What is "performance optimization"?

Programs are run with finite resources: memory, cpu, disk, time, etc. For small or simple programs these limitations are unimportant; the program finishes running fast enough and within your constraints so that these limitations have no noticeable effect. However, most non-trivial programs eventually reach one of these constraints; usually memory or running time.

Performance optimization in the context of this tutorial then means improvement of a program to minimize the effect of our computing environments limitations.

You can break techniques to "PO" into several categories:

  1. Memory access efficiency
  2. Vectorization
  3. Use of "a priori" knowledge to specialize approach/methods
  4. Making use of/avoiding computer and language strengths/weaknesses
  5. Algorithmic improvement: asymptotic/"big O"

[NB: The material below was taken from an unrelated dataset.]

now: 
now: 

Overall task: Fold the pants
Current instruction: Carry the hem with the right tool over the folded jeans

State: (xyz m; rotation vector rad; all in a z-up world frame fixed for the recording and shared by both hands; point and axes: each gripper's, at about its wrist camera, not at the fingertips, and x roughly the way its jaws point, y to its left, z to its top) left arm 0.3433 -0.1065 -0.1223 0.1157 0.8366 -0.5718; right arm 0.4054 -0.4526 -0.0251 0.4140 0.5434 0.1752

Not 6: Parallelization. Improves performance, but does not "optimize" (actually usually has efficiency penalty).

In [ ]:
format compact

Brief sidebar: Recall vectorization... Vectorization is the process of performing the same operation on multiple pieces of data at the same time. This has to do with MATLAB's language/implementation specifics, but is also generally applicable to most other interpreted languages.

It often takes the form of converting "tight" loops into operations on vectors/matrices.

Here's an example:

In [ ]:
nums = rand(10000,1);
tic
total = zeros(10000,1);
for t=1:1000
    for i=1:10000
        total(i) = sin(nums(i));
    end
end
toc

tic
for t=1:1000
    total = sin(nums);
end
toc

Depending on MATLAB version, they may be close or not. Newer versions are able to better JIT (just-in-time) compile simple patterns. Consider this very similiar version and compare:

In [ ]:
nums = rand(10000,1);
tic
total = zeros(10000,1);
for t=1:1000
    for i=1:10000
        sin(nums(i));
    end
end
toc

tic
for t=1:1000
    sin(nums);
end
toc

We can easily make situations where MATLAB has a hard time JITing. Try encapsulating operations inside functions:

In [ ]:
%%file test.m

function out = test(a,b)
    out = a + b;
end
In [ ]:
%%file dummy.m

function out = dummy(in)
end
In [ ]:
nums = randi(100,10000,1);

% Original task:
tic
for t=1:10000
    total = 0;
    for i=1:10000
        total = total + nums(i);
    end
end
toc

% Function call overhead:
tic
for t=1:10000
    total = 0;
    for i=1:10000
        total = total + nums(i);
        dummy(42)
    end
end
toc

% Original task encapsulated in function to prevent JITing:
tic
for t=1:10000
    total = 0;
    for i=1:10000
        total = test(total, nums(i));
    end
end
toc

% Optimized built-ins are even better and should be used when possible:
tic
for t=1:10000
    total = sum(nums);
end
toc

Consider a simple example that shows all of the above categories of optimization:

In [ ]:
%%file csum.m

% Calculate a cumulative sum from a to b
function total = csum(a,b)
    total = 0;
    for i=a:b
        total = total + i;
    end
end
In [ ]:
% Get all the cumulative sums from 1, for the numbers 1 to 100
tic
for i=1:(1*43000)
    myresults(i) = csum(1,i);
end
toc
In [ ]:
% Look at the running time as we increase the range of numbers we get the cumsum for
c = 1;
for N=logspace(1,5,13)
    tic
    for i=1:N
        myresults(i) = csum(1,i);
    end
    timings(c) = toc;
    c = c+1;
end
plot(logspace(1,5,13),timings,'o-')
xlabel("N")
ylabel("Runtime (s)")

We can see the above plot shows our running time does not increase linearly as we increase $N$. We can talk about the "asymptotic" behavior of our program using "big O" notation. This describes the running time dependent on some critical parameter(s). In this case our critical parameter is $N$ and we'll show that our program scales as: $\mathcal{O}(N^2)$

In [ ]:
% Remember "log rules":
log(2^8)
8*log(2)
In [ ]:
% log-log plot of above, with linear regression in asymptotic region
loglog(logspace(1,5,13),timings,'o-')
xlabel("N")
ylabel("Runtime (s)")
polyfit(log(logspace(3,5,7)),log(timings(7:end)),1)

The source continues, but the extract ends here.